News Ticker

Selfies in Seattle

Selfies erfreuen sich größter Beliebtheit. - Foto: Dirk Baumgartl Selfies erfreuen sich größter Beliebtheit. - Foto: Dirk Baumgartl

„Selfies“ – wer kennt sie nicht? Das „Wort des Jahres 2013“ (laut Oxford Dictionaries) ist mittlerweile ein weltweit verbreitetes Phänomen. Bei einem Selfie geht es in der Regel darum, sich möglichst vorteilhaft zu präsentieren – nicht zuletzt spielt dabei auch der Hintergrund eine entscheidende Rolle. Seattle, eine der schönsten Städte der USA bietet hierfür eine ideale Kulisse. Grund genug, ein paar der schönsten und außergewöhnlichsten Selfie-Plätze in der Stadt am Puget Sound vorzustellen.

Zu den beliebtesten Plätzen in und um Seattle gehört die „Gum Wall“, die mit zahllosen festgeklebten Kaugummis einen farbenfrohen, wenn auch nicht ganz appetitlichen Hintergrund bietet – ausgefallen ist es allemal! Selbstverständlich ist ein Selfie vom Space Needle Observation Deck mit atemberaubenden Blick auf die sich zu Füßen ausbreitende Stadt schon fast Pflicht, ebenso wie das Bild mit dem ikonischen Mount Rainier als Hintergrundmotiv.

Terry Divyak, Inhaber der Firma Shutter Tours, die Sightseeing Touren in Seattle und Umgebung durchführt, verrät ein paar Insider Tipps:
Einen echten Blickfang als Hintergrund für ein Selfie bietet das EMP Museum mit seinen irisierenden Seitenwänden (bei der Gelegenheit sollte man dem Museum auch gleich einmal einen Besuch abstatten!). Einen ähnlichen Fotoeffekt bieten die metallischen Globen im Chihuly Garden and Glass Museum – und ganz nebenbei kann man sich hier auch von den außergewöhnlichen Werken des Glaskünstlers verzaubern lassen. Ebenfalls einen Schnappschuss wert ist der Red Room in Seattles Central Library oder das „Steel-and-Glass-Origami“ des niederländischen Architekten Rem Koolhaas.

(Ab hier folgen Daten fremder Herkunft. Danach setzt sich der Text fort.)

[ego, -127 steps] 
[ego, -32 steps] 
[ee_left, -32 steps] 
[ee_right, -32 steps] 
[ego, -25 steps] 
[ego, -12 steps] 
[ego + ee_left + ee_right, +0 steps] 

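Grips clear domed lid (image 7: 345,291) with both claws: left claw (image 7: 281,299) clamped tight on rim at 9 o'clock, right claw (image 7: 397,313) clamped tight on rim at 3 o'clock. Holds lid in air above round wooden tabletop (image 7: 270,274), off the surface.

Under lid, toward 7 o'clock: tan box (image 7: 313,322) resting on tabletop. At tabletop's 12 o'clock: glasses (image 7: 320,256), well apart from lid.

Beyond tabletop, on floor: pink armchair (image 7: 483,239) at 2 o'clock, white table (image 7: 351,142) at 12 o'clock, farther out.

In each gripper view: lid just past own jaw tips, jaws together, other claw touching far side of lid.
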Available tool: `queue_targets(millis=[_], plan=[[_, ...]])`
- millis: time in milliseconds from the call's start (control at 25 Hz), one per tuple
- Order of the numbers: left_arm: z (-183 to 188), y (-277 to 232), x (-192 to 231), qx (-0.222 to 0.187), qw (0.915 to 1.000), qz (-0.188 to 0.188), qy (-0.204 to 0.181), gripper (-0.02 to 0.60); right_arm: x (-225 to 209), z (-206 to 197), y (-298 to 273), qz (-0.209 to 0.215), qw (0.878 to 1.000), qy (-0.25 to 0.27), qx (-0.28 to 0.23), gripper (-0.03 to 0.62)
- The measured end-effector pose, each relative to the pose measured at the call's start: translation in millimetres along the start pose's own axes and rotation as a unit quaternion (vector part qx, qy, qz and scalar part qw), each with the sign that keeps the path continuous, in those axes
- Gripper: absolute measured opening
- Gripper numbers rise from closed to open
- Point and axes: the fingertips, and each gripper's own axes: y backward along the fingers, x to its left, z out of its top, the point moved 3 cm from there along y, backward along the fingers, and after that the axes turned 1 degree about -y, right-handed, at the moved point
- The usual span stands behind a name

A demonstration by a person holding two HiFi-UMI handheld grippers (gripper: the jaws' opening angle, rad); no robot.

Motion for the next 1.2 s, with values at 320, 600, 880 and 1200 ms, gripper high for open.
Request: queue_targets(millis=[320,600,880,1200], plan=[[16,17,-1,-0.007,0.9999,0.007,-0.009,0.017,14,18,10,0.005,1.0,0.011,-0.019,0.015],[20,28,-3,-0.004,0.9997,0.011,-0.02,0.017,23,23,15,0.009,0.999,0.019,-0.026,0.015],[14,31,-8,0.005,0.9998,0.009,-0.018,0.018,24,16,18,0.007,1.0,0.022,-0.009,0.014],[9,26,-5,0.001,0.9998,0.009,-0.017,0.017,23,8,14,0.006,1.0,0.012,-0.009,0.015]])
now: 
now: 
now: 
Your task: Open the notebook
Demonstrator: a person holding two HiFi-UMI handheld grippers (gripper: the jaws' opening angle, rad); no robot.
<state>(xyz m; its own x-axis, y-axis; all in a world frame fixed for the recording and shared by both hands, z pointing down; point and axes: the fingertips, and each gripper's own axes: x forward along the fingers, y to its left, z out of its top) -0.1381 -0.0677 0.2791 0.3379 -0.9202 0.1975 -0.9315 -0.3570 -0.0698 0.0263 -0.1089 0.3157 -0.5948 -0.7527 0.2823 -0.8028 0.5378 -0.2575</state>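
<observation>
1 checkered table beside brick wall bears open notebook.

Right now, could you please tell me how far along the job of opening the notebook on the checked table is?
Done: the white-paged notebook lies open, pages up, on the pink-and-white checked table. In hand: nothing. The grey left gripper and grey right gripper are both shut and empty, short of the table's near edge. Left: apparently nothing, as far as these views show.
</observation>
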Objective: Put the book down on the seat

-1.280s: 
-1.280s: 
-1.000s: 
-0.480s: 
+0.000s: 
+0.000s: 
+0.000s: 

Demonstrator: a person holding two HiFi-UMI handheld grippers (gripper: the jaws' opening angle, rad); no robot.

Wer lieber landschaftliche Highlights im Bild haben möchte, dem sei Kerry Park ans Herz gelegt mit Blick über die Stadt und Elliott Bay. Im wahrsten Sinne des Wortes in einem ungewöhnlichen Rahmen präsentiert sich Seattle mit den Olympic Mountains im Hintergrund durch die Black Sun Skulptur außerhalb des Seattle Asian Art Museums.

Black Sun in Wickersham. - Foto: Tracey Wickersham

Black Sun in Wickersham. – Foto: Tracey Wickersham

Auch Wasser in jeglicher Form macht sich immer gut auf Bildern. So kann man beispielsweise bei einer Kajak Tour auf dem Lake Union, im Golden Gardens Park in Ballard oder im Alki Beach Park in West Seattle das eine oder andere tolle Foto schießen.

Wer auf Gesellschaft nicht verzichten möchte und es gerne etwas „schräger“ mag, der findet in Seattle auch steinerne Fotopartner, zum Beispiel die Fremont Troll Skulptur unter dem Nordende der George Washington Memorial Bridge. Ein Selfie mit der „Waiting for the Interurban“ Skulptur im Stadtteil Fremont, die von den Einheimischen häufiger mal neu eingekleidet wird, ist ein echter Hingucker und kann die Wartezeit auf die öffentlichen Verkehrsmittel enorm verkürzen!

Seattle ist auf jeden Fall ein (oder mehrere) Selfies wert. Also, Kamera raus, lächeln und losknipsen!